Alfred Kaltschmitt

Harris Whitbeck Piñol QEPD

Alfred Kaltschmittalfredkalt@gmail.com

El miércoles pasado, mi querido amigo Harris Whitbeck falleció tranquilo y en paz. El sábado anterior habíamos celebrado juntos la boda de nuestra nieta y sobrina nieta Melissa Whitbeck Kaltschmitt.

A Harris lo conocí hace 37 años, unas semanas después del 23 de marzo, cuando asumió el poder Efraín Ríos Montt. Era amigo del Dr. Carroll Behrhorst, cuya fundación en Chimaltenango estaba revolucionado la medicina tropical. Harris estaba activo con la fundación Amigos de las Américas en proyectos de desarrollo. Yo comenzaba a asistir a los desplazados por el conflicto armado en la región Ixil. Fue Harris quien la bautizó como el “triángulo Ixil”, porque Nebaj, Chajul y Cotzal, forman un triángulo en el mapa.

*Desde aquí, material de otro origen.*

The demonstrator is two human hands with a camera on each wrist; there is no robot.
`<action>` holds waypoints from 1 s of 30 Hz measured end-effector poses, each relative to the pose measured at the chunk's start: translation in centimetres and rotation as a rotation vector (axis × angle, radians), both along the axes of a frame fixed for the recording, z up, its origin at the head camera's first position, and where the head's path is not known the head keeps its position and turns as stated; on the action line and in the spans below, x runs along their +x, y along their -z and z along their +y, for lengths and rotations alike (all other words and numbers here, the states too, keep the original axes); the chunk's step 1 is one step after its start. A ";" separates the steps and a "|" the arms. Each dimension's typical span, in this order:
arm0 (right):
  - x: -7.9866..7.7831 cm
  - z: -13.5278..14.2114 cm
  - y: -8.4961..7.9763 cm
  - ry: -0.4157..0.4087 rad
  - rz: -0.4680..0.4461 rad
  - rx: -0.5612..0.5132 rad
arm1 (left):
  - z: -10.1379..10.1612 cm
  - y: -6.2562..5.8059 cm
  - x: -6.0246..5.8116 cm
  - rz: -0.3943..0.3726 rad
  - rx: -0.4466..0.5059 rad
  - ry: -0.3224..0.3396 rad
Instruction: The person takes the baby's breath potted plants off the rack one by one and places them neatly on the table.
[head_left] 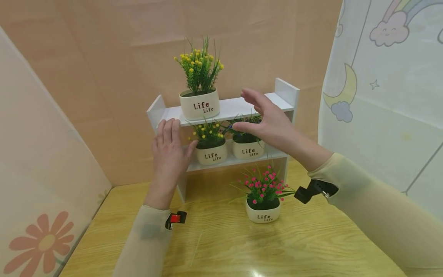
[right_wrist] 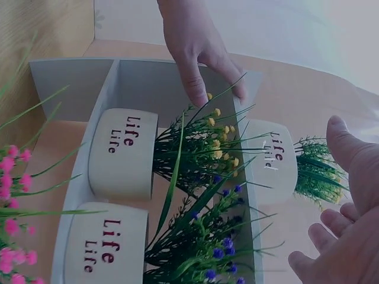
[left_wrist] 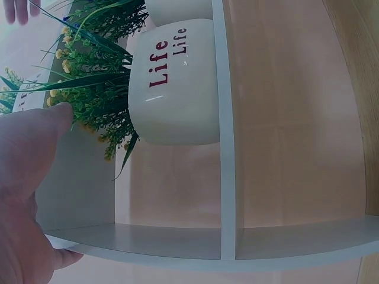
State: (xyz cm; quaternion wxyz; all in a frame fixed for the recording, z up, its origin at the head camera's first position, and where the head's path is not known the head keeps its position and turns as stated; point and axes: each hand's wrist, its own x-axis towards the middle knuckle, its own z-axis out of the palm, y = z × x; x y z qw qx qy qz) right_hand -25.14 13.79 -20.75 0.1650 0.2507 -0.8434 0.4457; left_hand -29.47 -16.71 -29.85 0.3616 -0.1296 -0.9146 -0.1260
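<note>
A white two-tier shelf (head_left: 230,111) stands on the table. My left hand (head_left: 169,154) touches its upper left corner, fingers extended and thumb apart. My right hand (head_left: 268,119) is raised in front of the upper tier, thumb spread from its fingers, holding nothing. A cream pot with tall yellow flowers (head_left: 199,104) sits on the upper tier, between the hands. On the lower tier, a pot with yellow flowers (head_left: 212,156) sits beside a pot with blue flowers (head_left: 248,150), partly covered by my right hand. A pot with pink flowers (head_left: 263,213) stands on the table before the shelf.
The wooden table (head_left: 214,246) carries the shelf. Behind it hangs a peach-coloured cloth (head_left: 114,96). White printed panels flank both sides, one with a flower (head_left: 45,242), the other with a moon (head_left: 346,92). Raised end boards (head_left: 287,92) bound the upper tier.
</note>
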 end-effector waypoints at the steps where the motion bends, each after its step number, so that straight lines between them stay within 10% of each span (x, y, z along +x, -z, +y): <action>1: -0.2 -0.4 -0.3 0.004 0.008 0.004 | 0.0 0.0 0.0 0.003 -0.001 0.000; 30: -6.1 -8.9 -2.6 0.217 -0.159 -0.047 | -0.2 0.0 0.3 -0.010 -0.006 0.012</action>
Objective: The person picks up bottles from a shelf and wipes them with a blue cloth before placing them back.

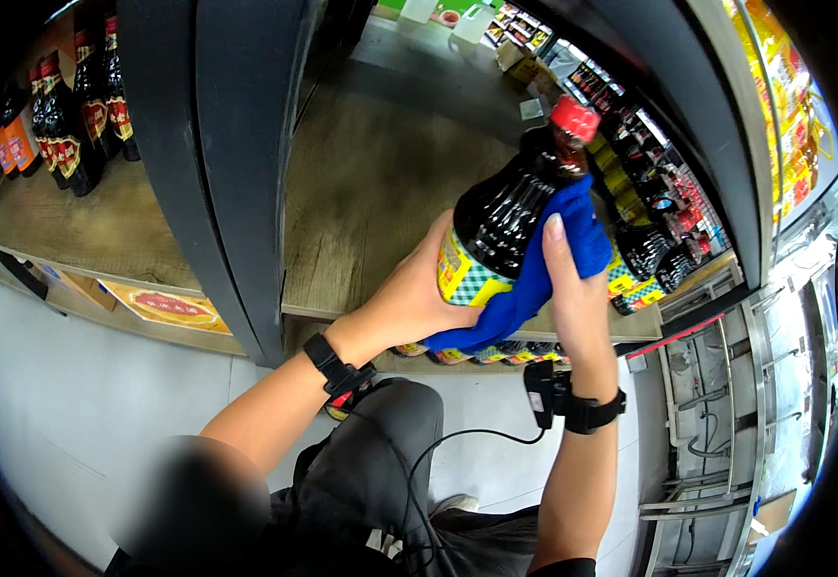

Un día nos reunimos con Steve y Ellen Elliot, misioneros del Instituto Wycliffe —quienes tenían 20 años de vivir en Nebaj traduciendo la Biblia al ixil—. Su perspectiva antropológica, su profundo conocimiento de la cultura y de la lengua ixil y su entrega y amor por los ixiles nos impresionaron a todos. En un viaje que hicimos a su casa en Nebaj nos dieron consejos para definir una estrategia de asistencia que cambió la historia del conflicto armado en el Ixil: “Los ixiles no creen en la guerra —decían con autoridad. “Han vivido entre dos fuegos desde hace tiempo. Solo quieren vivir en paz. Que se declare una amnistía y con unos cuantos grupos que se entreguen y se les respete, miles bajaran de las montañas. Hay que estar preparados para servirlos”, enfatizaron.

Sus consejos fueron proféticos. Ríos Montt, en los 504 días de su gestión, declaró, no una, sino tres amnistías. Pronto el campamento de la pista de ak Tumbal estaba saturado de refugiados. La guerrilla arreció los ataques a los transportes, para evitar el flujo de suministros. Harris fue determinante para organizar el programa de “techo, tortilla y trabajo”, que formarían parte después del programa “fusiles y frijoles”.

Siendo un veterano “ex Marine”, Harris entendía la estrategia militar, el contexto geopolítico dentro del conflicto este oeste; el papel que jugaba la teología de la liberación, y el enorme desafío logístico que implicaba asistir y reubicar a las miles de familias a sus aldeas. Su conocimiento y entrenamiento como ingeniero y constructor de grandes proyectos de infraestructura fue invaluable.

Diseñó un sistema de introducción de servicios básicos en las aldeas que se llevaba a cabo con precisión y eficiencia midiendo vertientes, calculando materiales, organizando la logística de transporte. Pronto decenas de aldeas volvían a la vida. Los paquetes de subsistencia mínima: semillas, utensilios de labranza, nylon para techo provisional y comida para varios meses, aseguró los asentamientos. Las patrullas de autodefensa, el conocimiento de sus territorios y de los habitantes, consolidaba la seguridad de la región.

Muy diferente cuando Ríos Montt tomó el poder el 23 de marzo. El conflicto armado tenía paralizada buena parte de occidente. Las carreteras tenían poco tráfico. La guerrilla hacía retenes en lugares inesperados. Guatemala estaba a punto de perder el control de su territorio.

En el juicio de Ríos Montt, Harris me dijo algo que todavía resuena en mi interior. Una verdad que tanto él como yo comprobamos personalmente: “La acusación de genocidio la basan haciendo invisibles a los hombres, mujeres y hasta niños, que eran combatientes…”

Harris incursionó posteriormente en la política. Tenía un sueño: Que la gestión pública fuese eficiente, transparente y profesional. La Ley del Servicio Civil fue su bebé. Hasta la fecha, la cleptocracia no la aprueba porque va en contra de sus intereses corruptos.

Hay miles de historias de Harris y de la huella profunda que deja. Esta ha sido una de ellas. Descansa en paz, amigo.